2010年9月21日火曜日

心無い報道

犯罪被害者を貶めるような、心無い報道が絶えない。このたびの押尾裁判においても、被害者女性が暴力団と関係があったとか、MDMAを自ら服用したというような事項が、弁護側から明らかにされたというし、ある有名ブログが、亡くなった女性の死は当然だというような論調の駄文を掲載した。

どのような属性の人間であっても、犯罪被害という不条理な死は、受け入れがたいものだし、受け入れてはならない。と同時に、人の命はいかなる状況にあっても、助けなければいけない。暴力団の抗争で重傷を負った構成員であっても、医者はもちろん、まわりにいる人間は、その命を助けなければならない。暴力団構成員、麻薬常習者、詐欺師、諸々の犯罪者、あるいは、その他諸々の職業にある者・・・であっても、そうである。殺人犯であっても、その者が死に瀕しているならば、救命しなければいけない。

押尾裁判の被害女性が自らの意思でMDMAを服用したからといって、遺棄致死罪が適用されないわけはない。彼女は犯罪を犯したのかもしれないが、彼女が生きていたならば、薬物使用者という犯罪者から、更生した可能性が高い。どんな属性の者であっても、その者が生命の危機に瀕していたならば、保護責任者は救命に最善を尽くさなければいけない。また、社会は、それを怠った者を糾弾しなければいけない。保護責任者遺棄(致死)罪は、このような根本原理に基づき、刑法に規定されているはずだ。

このたびの裁判において、弁護側は、被害者女性が自ら持ってきたMDMAを自らの意思で服用し、死亡に至ったことを傍証するため、彼女と暴力団との関係や、薬物使用の前歴を裁判で取り上げたという。だが、このような情報は明らかにネガティブキャンペーンであり、被害者女性のイメージダウンを狙ったものだ。

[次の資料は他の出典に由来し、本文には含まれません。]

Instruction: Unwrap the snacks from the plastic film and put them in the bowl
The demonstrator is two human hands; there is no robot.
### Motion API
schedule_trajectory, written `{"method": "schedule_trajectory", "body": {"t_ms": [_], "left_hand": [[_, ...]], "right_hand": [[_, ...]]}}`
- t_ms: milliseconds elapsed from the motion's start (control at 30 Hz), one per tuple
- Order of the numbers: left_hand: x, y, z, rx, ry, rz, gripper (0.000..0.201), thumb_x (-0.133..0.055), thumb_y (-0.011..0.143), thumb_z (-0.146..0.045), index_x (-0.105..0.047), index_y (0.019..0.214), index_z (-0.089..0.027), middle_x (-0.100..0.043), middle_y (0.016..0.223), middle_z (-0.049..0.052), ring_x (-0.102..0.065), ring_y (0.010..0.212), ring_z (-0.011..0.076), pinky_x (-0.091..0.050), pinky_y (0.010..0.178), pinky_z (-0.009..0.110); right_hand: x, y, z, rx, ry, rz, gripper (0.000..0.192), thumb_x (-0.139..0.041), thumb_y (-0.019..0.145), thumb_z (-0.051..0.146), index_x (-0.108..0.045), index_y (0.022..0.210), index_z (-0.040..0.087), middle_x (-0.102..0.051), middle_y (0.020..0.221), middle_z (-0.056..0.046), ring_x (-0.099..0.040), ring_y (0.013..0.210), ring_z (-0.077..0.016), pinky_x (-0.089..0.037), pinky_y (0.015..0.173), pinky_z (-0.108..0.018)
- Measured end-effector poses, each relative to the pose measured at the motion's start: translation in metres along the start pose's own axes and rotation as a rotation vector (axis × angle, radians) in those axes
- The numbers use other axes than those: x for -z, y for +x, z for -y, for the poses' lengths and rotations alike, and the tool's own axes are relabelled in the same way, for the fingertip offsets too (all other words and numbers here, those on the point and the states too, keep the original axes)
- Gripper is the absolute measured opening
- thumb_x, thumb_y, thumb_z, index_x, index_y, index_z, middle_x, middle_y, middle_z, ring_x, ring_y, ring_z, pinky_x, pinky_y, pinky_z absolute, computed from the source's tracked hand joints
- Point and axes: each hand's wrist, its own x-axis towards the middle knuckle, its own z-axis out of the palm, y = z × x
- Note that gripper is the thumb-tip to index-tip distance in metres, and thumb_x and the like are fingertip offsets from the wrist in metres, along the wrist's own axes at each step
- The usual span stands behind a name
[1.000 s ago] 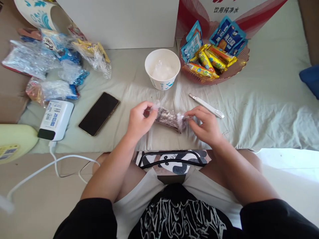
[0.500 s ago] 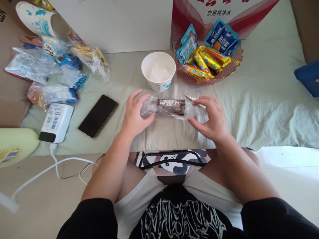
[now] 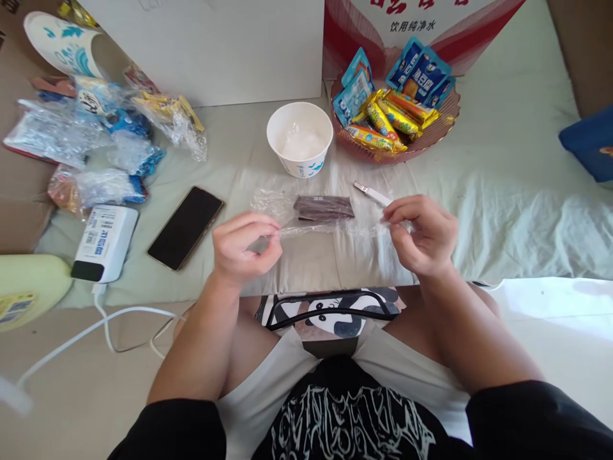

芸能人と薬物をやるような人間、堅気でない人間、水商売の人間――は、死んで当然、助けられなくって当然、押尾被告を非難する立場にない・・・というような意見を、平気でブログに公開するような者が、日本の言論界に存在するし、また、そのような暴論を掲載してしまうブログ編集責任者が後を絶たない。